» **Exercise goal**: Please reproduce the data exactly and omit the pictures.

Input data START

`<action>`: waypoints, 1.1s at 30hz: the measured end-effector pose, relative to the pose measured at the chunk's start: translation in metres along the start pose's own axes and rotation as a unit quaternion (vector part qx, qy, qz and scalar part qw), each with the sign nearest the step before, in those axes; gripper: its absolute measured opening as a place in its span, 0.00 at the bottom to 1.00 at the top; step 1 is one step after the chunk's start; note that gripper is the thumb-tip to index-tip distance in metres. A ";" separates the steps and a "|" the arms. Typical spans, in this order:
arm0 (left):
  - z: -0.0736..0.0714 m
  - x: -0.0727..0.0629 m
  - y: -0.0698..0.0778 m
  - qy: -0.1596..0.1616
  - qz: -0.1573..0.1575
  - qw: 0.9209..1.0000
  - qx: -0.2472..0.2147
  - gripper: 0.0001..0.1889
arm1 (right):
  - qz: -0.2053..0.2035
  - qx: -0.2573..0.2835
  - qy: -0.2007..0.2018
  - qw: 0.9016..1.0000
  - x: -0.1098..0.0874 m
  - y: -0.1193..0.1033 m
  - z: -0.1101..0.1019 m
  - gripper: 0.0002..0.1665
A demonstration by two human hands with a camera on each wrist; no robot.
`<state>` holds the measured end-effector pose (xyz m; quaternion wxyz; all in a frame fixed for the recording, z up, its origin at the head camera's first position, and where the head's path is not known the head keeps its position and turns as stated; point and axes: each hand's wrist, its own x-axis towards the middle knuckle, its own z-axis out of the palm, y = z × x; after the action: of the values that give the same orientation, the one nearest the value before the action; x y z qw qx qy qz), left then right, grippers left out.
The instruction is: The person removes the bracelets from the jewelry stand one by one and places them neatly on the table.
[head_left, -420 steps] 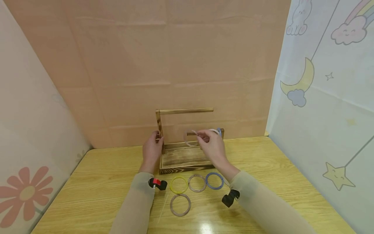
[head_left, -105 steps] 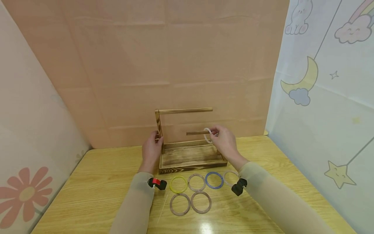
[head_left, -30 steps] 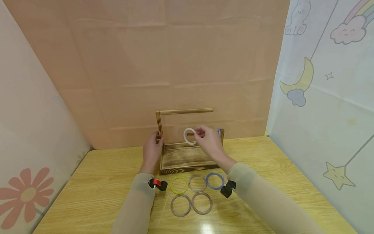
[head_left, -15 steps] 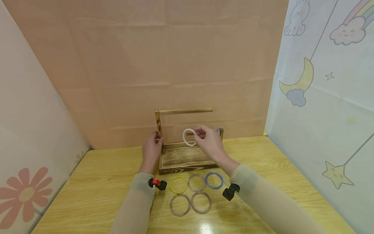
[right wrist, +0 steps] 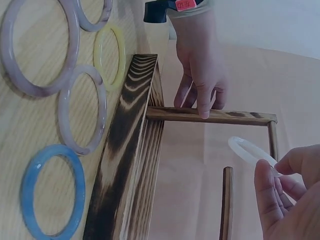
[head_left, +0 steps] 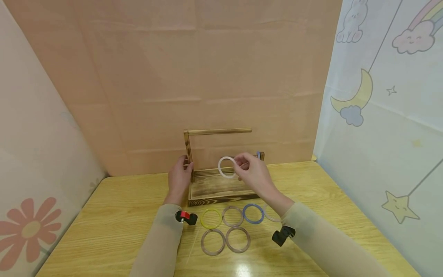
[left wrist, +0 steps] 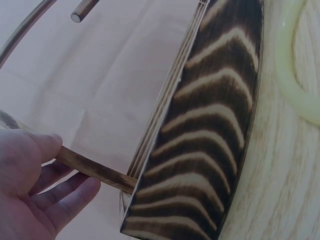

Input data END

» **Written answer**:
`<action>`: waypoints, 1.1s at 30hz: the measured end-effector pose, relative to the pose measured at the chunk's start: translation in metres along the start pose's own axes and rotation as a unit quaternion (vector part qx, qy, qz and scalar part qw), each with the sign nearest the step before, in those axes; gripper: its absolute measured opening as a place in its span, 0.00 at the bottom to 1.00 at the top; step 1 is one step after the chunk's start; note that gripper is the thumb-tip to index-tip distance in metres. A ";" separates the steps and a "|" the arms. Typical spans, in this order:
arm0 (left):
  - z: -0.0736..0.0714 m
  - x: -0.0727..0.0629 m
  - y: -0.0698..0.0778 m
  - qy: -0.1596..0.1616
  - qz: -0.1573..0.1575
  - qw: 0.9209..1.0000
  - qx: -0.2472..0.2147
  - gripper: 0.0001..0.1889
arm1 (right):
  - qz: -0.2053..0.2035
  - qx: -0.2573..0.2835
  - qy: -0.2007..0.2018
  - qw: 0.9016..1.0000
  - x: -0.1098..0.0874 m
  - y: -0.1193..0.1033 m
  - z: -0.1101..0.1019 m
  - gripper: 0.0002..0.1665
A demonstration by two human hands with a camera on each wrist; no robot.
`<state>` holds the measured end-effector pose (xyz m; quaternion wxyz; all in a frame fixed for the recording, z up, its origin at the head camera's first position, and where the head's path is not known the head keeps its position and turns as stated; point and axes: each hand's wrist, its own x-axis towards the middle knuckle, its own z-axis out of the palm, y = z × x; after the action: of the values that give the same orientation, the one nearest the value before the action; x y z qw qx qy qz), left then right, grippers left out.
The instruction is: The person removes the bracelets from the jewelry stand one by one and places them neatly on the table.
[head_left, -420 steps] 
[head_left, -105 steps] 
[head_left, -30 steps] 
[head_left, -15 steps] 
[right wrist, +0 steps] 
[head_left, +0 steps] 
[left wrist, +0 steps] 

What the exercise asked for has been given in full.